# How to do a Top Knot?



## luna belle (Jan 8, 2010)

This is such a silly question but I was hoping somebody could give me a detailed step by step guide on how to put in a top knot? I keep Luna in a puppy cut with the visor trimmed but I just love it when I see other Malts wear bows. Am I supposed to use a non-latex band first and then the bow? Also how do you get the bow to be so centered? I've tried a few times here and there and the bow is always off center. :blink: Thank you so much!


----------



## Tina (Aug 6, 2006)

Here is a link that might help you. http://www.purepaws.net/maltese.htm


Tina


----------



## bellaratamaltese (May 24, 2006)

You sound like me when I got my first maltese! I had no clue what i was doing.

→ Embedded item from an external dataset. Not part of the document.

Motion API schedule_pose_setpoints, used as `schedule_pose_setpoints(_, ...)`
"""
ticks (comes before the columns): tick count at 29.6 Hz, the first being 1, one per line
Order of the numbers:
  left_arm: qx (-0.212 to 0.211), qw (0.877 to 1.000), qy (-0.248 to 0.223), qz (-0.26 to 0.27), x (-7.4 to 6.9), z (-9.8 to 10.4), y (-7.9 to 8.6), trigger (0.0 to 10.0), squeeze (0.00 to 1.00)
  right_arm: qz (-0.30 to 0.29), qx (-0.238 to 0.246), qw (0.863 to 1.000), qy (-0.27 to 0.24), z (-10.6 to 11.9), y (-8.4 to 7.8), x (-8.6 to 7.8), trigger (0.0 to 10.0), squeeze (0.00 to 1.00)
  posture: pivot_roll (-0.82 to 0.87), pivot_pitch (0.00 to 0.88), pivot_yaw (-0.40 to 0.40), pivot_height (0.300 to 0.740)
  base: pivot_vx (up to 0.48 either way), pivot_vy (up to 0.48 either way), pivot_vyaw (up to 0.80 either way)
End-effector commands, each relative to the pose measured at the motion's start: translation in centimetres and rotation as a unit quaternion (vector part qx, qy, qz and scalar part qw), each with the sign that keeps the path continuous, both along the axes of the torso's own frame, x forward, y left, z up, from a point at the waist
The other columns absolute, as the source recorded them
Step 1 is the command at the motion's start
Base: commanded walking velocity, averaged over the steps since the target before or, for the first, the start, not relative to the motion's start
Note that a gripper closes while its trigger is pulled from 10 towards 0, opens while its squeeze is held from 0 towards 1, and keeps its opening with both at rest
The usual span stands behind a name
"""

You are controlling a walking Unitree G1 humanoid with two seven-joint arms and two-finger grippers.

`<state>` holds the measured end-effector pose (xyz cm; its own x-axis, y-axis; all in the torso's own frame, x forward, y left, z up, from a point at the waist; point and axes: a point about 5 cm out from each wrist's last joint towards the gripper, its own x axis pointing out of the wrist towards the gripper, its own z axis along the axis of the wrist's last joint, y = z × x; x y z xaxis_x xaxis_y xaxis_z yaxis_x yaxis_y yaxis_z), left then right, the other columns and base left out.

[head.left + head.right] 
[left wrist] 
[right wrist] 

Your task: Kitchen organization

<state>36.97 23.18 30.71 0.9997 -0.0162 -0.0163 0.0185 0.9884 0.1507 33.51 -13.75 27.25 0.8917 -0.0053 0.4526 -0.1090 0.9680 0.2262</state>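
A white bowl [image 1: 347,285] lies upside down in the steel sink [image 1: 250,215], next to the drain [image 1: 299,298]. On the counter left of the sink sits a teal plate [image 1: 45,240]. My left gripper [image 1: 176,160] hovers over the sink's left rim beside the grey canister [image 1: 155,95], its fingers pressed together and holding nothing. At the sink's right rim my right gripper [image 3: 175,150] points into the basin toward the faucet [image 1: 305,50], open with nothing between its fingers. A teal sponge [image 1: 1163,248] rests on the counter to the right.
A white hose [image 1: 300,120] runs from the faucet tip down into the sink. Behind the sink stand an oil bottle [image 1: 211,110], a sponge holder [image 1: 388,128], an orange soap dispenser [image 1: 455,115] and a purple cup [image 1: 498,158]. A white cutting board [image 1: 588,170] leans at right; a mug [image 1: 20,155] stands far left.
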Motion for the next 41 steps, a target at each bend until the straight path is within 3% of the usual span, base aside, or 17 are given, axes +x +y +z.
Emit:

Have you looked at JMM's topknot pictorial?
http://spoiledmaltese.com/forum/index.php?showtopic=2351

That is definitely a great place to start! Let me know if you have any questions the post didn't answer. Make sure the bands you are using aren't too thick and when you put the topknot in, make sure the hair isn't too tight. You'll get the hang of it! Believe me, if i can learn how to do topknots, anybody can!


----------



## luna belle (Jan 8, 2010)

QUOTE (Tina @ Jan 13 2010, 10:26 PM) index.php?act=findpost&pid=873402


> Here is a link that might help you. http://www.purepaws.net/maltese.htm
> 
> 
> Tina[/B]


Thank you Tina...that link was very informative!


----------



## luna belle (Jan 8, 2010)

QUOTE (BellarataMaltese @ Jan 13 2010, 10:29 PM) index.php?act=findpost&pid=873404


> You sound like me when I got my first maltese! I had no clue what i was doing.
> 
> Have you looked at JMM's topknot pictorial?
> http://spoiledmaltese.com/forum/index.php?showtopic=2351
> ...


That top knot pictorial was extremely helpful! Thank you so much. I just ordered a bunch of bows last night from bellarosebowtique.com and am planning to place an order with MLady too...wish me luck!


----------